Pages

Monday, 21 April 2014

Pesta Jagung

     Kami pesta jagung. Berpuluh-puluh bongkol jagung terbaik dan terbesar didatangkan dari kebun-kebun warga. Siang sepulang dari gereja, satu per satu warga muali berdatangan dan berkumpul di bawah gudang gereja. Segera saja, asap mengebul dari bawah gudang. Kami bergantian melempar jagung ke tengah api, dengan atau tanpa kulitnya, sesuai selera.


     Ini memang telah menjadi semacam tradisi bagi warga Kolatuku. Hari minggu pertama bulan Maret, ketika jagung sudah besar, masih muda, tapi sudah hampir siap dipanen, seluruh warga mengumpulkan sedikit hasil kebun jagungnya untuk dinikmati bersama-sama.
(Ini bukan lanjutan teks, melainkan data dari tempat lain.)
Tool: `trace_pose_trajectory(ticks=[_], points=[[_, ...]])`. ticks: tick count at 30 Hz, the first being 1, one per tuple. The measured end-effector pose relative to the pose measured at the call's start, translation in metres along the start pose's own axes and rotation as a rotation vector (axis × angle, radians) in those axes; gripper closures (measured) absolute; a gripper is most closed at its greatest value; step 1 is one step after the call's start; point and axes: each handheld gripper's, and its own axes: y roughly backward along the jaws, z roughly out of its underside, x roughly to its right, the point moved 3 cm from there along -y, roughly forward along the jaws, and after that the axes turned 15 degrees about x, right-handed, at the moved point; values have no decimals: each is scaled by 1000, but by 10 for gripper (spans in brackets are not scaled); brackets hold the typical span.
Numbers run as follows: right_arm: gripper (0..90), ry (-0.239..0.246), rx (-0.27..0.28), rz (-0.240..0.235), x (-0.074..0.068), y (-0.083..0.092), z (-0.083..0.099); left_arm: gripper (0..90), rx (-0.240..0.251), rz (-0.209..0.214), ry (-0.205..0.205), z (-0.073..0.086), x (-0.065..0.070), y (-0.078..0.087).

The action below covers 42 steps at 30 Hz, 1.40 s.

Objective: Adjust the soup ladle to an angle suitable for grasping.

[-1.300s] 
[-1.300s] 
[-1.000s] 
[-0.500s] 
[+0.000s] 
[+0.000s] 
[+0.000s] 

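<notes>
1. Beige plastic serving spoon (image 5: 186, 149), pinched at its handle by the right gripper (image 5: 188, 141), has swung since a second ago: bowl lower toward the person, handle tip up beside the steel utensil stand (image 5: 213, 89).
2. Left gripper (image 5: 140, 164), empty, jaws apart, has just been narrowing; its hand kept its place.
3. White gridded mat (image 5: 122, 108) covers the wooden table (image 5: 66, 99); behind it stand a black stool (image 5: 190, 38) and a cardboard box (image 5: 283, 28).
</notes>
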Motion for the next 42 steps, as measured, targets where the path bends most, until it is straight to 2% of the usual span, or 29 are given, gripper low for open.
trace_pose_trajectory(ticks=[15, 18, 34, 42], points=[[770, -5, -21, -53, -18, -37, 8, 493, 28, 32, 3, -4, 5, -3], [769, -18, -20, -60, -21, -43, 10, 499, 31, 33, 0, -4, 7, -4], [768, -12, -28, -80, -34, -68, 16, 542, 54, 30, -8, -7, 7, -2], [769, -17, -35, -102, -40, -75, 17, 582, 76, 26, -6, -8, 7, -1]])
Sebagian jagung kami bakar; sebagian direbus; diparut lalu dikukus jadi kue; dan dimasak dengan sayur menjadi jagung ketemak.

Sebagian jagung yang terkumpul

Bapa Amos, pendeta dusun sekaligus kakak asuh saya, memimpin Sembahyang Minggu dan memberkati jagung dan sayur sebelum pesta

     Selain jagung, ada juga warga yang membawa semacam semangka (atau melon). Ada yang berwarna putih, ada yang kuning agak oranye. Awalnya, saya pikir itu labu besar.

Berebut: ada yang menyebutnya semangka, ada pula yang menyebutnya mentimun. Yang jelas, ini adalah labu yang masih sangat muda. Dalam waktu sekejap, dua nampan buah yang manis dan segar ini langsung ludes.

     Kami minum teh sambil makan jagung bakar dan jagung rebus, diselingi semangka. Saya merasa perut saya hampir meledak setelah makan 2 jagung: satu jagung rebus dan satu jagung bakar. Perut saya masih belum bisa diisi banyak-banyak. Saya mulai panik, karena masih harus makan kue jagung dan makan besar (istilah untuk makan nasi). Keduanya sama-sama mengandung karbohidrat tinggi dan makan nasinya disertai lauk berupa daging rusa hasil perburuan para pemuda di hutan pada hari Jumat dan Sabtu.

 Nepa dorang (bapak-bapak) duduk santai di bawah Langwah (gudang milik keluarga Playkari)

Dapur umum. Neweng dorang (para mama/ibu-ibu) sibuk menyiapkan api untuk memasak.

     Ani, temanku, membawa salah satu labu besar yang akan dimasak menjadi sayur. Masih ada yang lebih besar, tapi ketika sudah terpotong-potong saat kami datang.

     Beruntung, ada panggilan dari Kepala Dusun, Bapa Bastian Kulaibana. Ekskavator yang beberapa hari ini menginap di rumah saya hendak berangkat, kembali ke Kalabahi. Tugasnya telah selesai di sini: membuka jalan yang lebih lebar agar Kolatuku bisa dijangkau alat transportasi darat. Pesta jagung ditunda sebentar dan saya punya kesempatan untuk menenangkan perut yang mulai protes kepenuhan. Pendeta desa, Bapa Amos, memimpin doa. Kami berdoa dengan khusyuk. Saya merasa, kekhusyukan warga dalam berdoa terlalu serius. Saya tak percaya, warga sekampung betul-betul mendoakan sebuah mesin besar, benda mati. Tapi, mendengar kata-kata Bapa Amos yang memimpin doa, saya menyadari, demikian berartinya kehadiran ekskavator itu bagi mereka dan mendoakan keselamatan si mesin beserta para penumpangnya merupakan satu cara mereka berterima kasih dan bersyukur atas kesempatan meraih kemajuan yang diberikan pada mereka.
      Seperti halnya Tonte, Kolatuku merupakan salah satu dusun yang terletak di puncak salah satu bukit dari sekian banyak bukit yang membentang di daratan Alor Selatan. Dibandingkan daerah lain, Dusun Kolatuku termasuk daerah yang masih terisolir karena akses transportasi yang belum ada. Selama beberapa bulan terakhir, ekskavator kuning besar itu membuka jalan, memberi harapan besar bagi para warga yang selama ini memikul berbakul-bakul kemiri dengan berjalan kaki dan menempuh 6 km perjalanan yang menanjak dan menurun menuju Kiraman untuk menjual kemiri. Mereka berharap, dalam beberapa waktu, mereka tidak perlu lagi berjalan kaki untuk menempuh jalan itu hanya untuk menjual sebakul kemiri di Kiraman demi sejumlah uang yang tak seberapa. Mereka berharap, hidup mereka akan semakmur dusun-dusun lain yang telah lebih dulu mengecap kenikmatan pembangunan.